R. Judah Aryeh (Leone) Modena (1571–1648), Italian rabbi, scholar, and writer, is one of, if not the most fascinating Jewish personality of the Italain Renaissance. He was a child prodigy in both Jewish religious studies and music, becoming a scholar of stupendous productivity and a famous rabbi of the Venetian community. He wrote many books, in Hebrew and Italian, and his fame spread far beyond Venice. His eloquent sermons gained popularity even among non-Jews. Priests, diplomats and princes listened to them and were eager to receive his instruction. In the manner of his age, Leone also practiced a number of other occupations, such as teacher, interpreter, musician, editor-printer, proof-corrector, bookseller and letter-writer.

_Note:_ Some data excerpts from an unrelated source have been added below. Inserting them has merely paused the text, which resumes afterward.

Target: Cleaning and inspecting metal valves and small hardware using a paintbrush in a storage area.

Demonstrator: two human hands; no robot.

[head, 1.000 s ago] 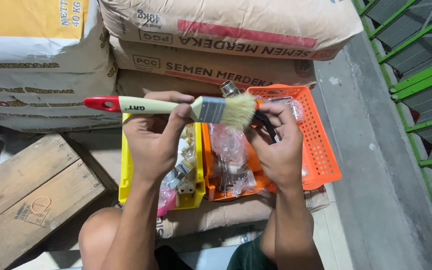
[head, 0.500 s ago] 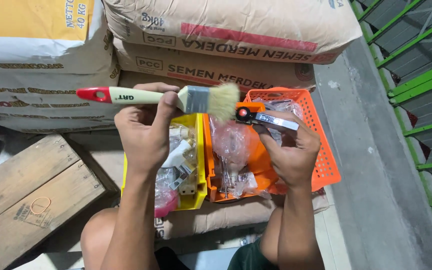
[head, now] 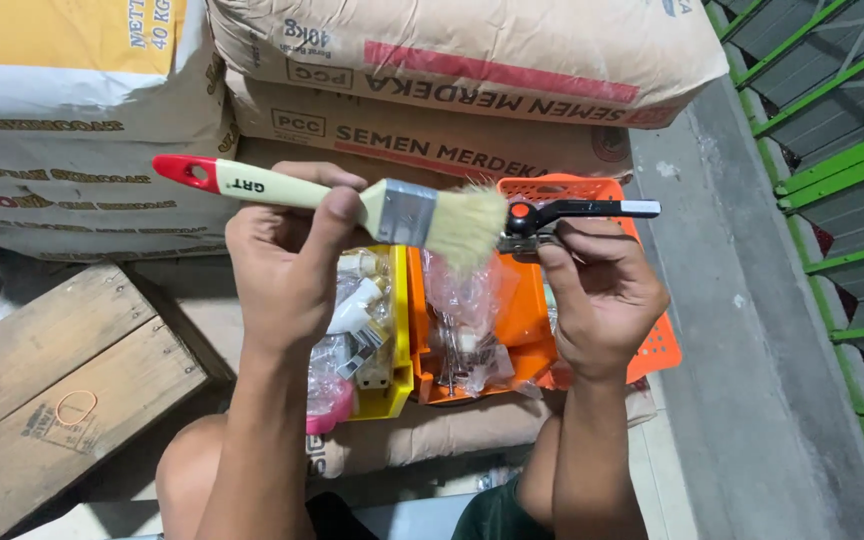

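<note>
Above the trays, held level: paintbrush [head: 352, 200], pale handle, red tip pointing left, metal ferrule, light bristles pointing right. Gripped near the ferrule by left hand [head: 287, 265], fingers curled shut round the handle. Just right of the bristles, nearly touching them: small black tool with an orange knob [head: 562, 212], pinched in right hand [head: 602, 295], fingertips closed on its lower part, slim bar sticking out to the right. Beneath both hands: yellow tray [head: 397, 350] with white fittings, orange tray [head: 527, 345] with clear plastic bags [head: 462, 320] of small hardware, orange mesh basket [head: 657, 345] behind the right hand. Behind: stacked cement sacks [head: 472, 90]. Lower left: wooden crate [head: 62, 390], rubber band [head: 76, 407] lying on it. Far right: green metal railing [head: 832, 170] beyond a concrete ledge [head: 752, 330].
</note>
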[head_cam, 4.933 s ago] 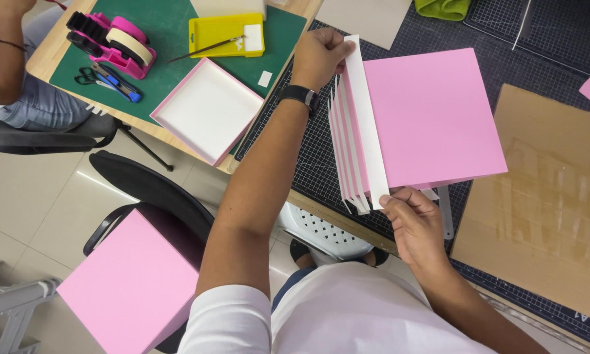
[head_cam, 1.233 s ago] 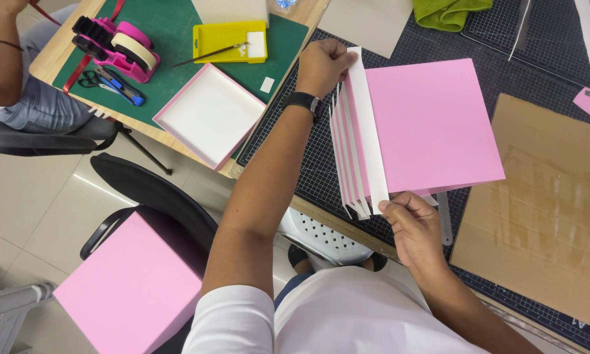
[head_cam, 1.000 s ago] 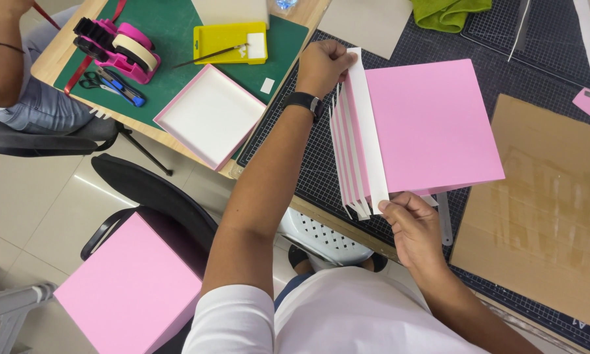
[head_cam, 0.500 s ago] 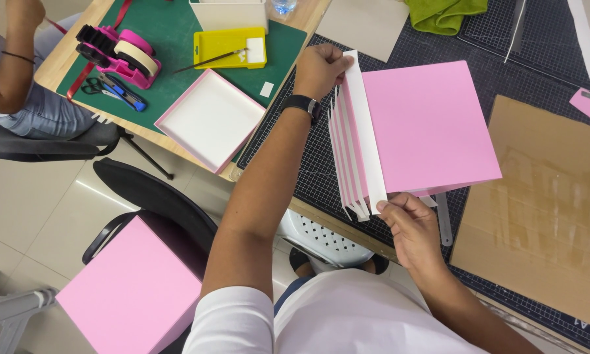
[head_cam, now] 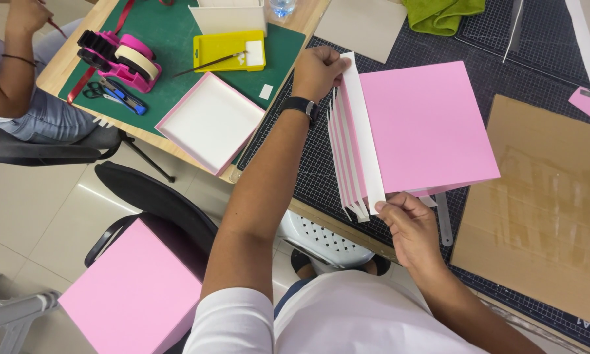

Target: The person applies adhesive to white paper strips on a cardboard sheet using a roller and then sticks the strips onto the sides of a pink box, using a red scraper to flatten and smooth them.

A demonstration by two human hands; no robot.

His writings seem to express the conflict between Jewish tradition and the rational criticism of a seventeenth-century humanist. His life was marred by personal instability and ill fortune. Not only was he in perennial difficulties because of gambling, he also lived to see three of his five children die and his wife become insane. Despite these tribulations, he was a prolific writer. His works include religious poems, biblical exegesis, a defense of traditional Judaism, an attack on traditional Judaism, a Hebrew-Italian dictionary, and one of the earliest autobiographies written in Hebrew.

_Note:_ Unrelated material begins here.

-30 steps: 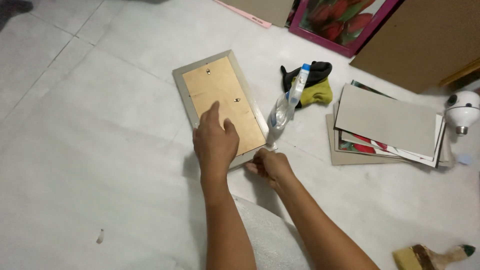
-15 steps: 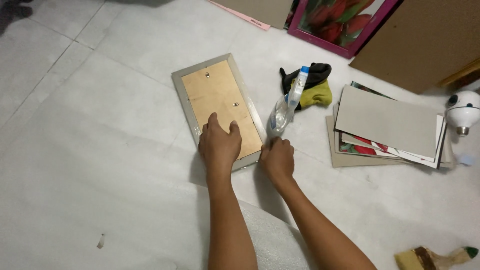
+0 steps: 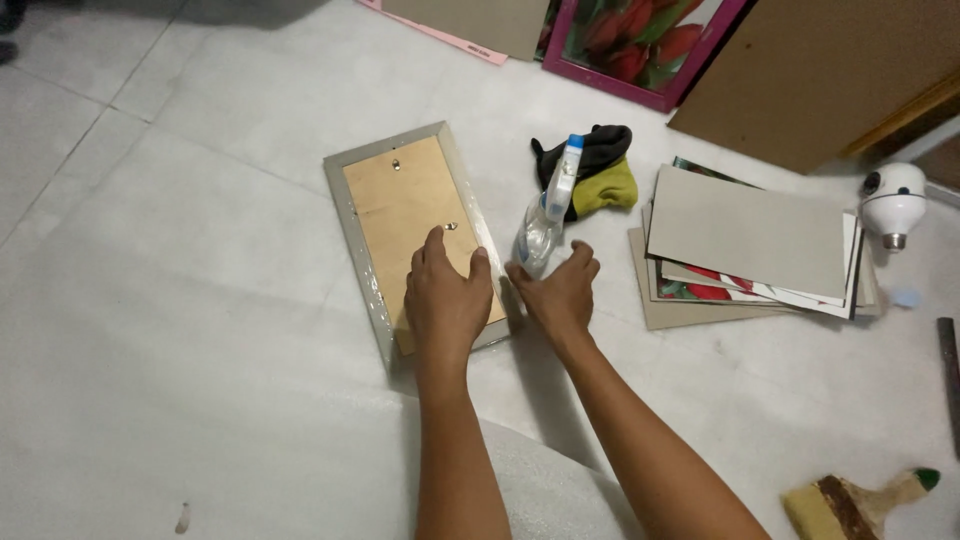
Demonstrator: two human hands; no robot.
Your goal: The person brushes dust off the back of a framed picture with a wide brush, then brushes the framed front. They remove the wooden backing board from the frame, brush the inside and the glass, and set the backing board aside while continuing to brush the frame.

Modena’s sermons, collected in Midbar Yehudah, are also unrivalled examples of the rhetorical and homiletical art which developed in Renaissance Italy. Although not always original in content, they are consummate in form and influence later Hebrew homiletics. However Modena's main contribution to Hebrew literature was in polemics. In Magen ve-Zinnah he attacks systematically the views of Uriel da Costa, and defends the oral tradition and talmudic literature; the Kol Sakhal, on the other hand, which is attributed to him, makes the most bitter and complete case against oral tradition to be written in Hebrew until the Reform movement of the 19th century, when many of the arguments were repeated. In Ari Nohem Modena followed the tradition of anti-kabbalistic polemic started in Italy by Elijah Delmedigo in the 15th century. His Magen va-Herev is one of the most effective anti-Christian polemics to be written in Hebrew (even in the incomplete form in which the work has been preserved). Modena used contemporary scientific and historical critical methods, as well as traditional exegesis, to show the superficiality of the Christian interpretation of Scripture and the illogicalities in its dogma. Modena regarded his life as a failure, especially because he felt that he had lost the battle against his own shortcomings. However, his literary achievements disprove his own evaluation. Modena's published writings, many of them embodying the word aryeh ("lion") or Yehudah in the title in reference to his name, include: Beit Lehem Yehudah, an index to the Ein Ya'akov (Venice, 1625); Bat Yehudah (Venice, 1635, subsequently incorporated in the Ein Ya'akov, to which it is a supplement); Zemah Zaddik, a translation of the Italian ethical work Fior di Virt - (Venice, 1600); Galut Yehudah (Novo dittionario hebraico e italiano; Venice, 1612; Padua, 1640); Midbar Yehudah, sermons (Venice, 1602); Lev Aryeh, mnemotechnical (Venice, 1612); Sur me-Ra, against gambling (Venice, 1595); Hayyei Yehudah, autobiography (see above; ed. A. Kahana, Zhitomir, 1911); Historia de' riti Ebraici (in Italian), written at the request of the English ambassador in Venice for presentation to King James I (Paris, 1637).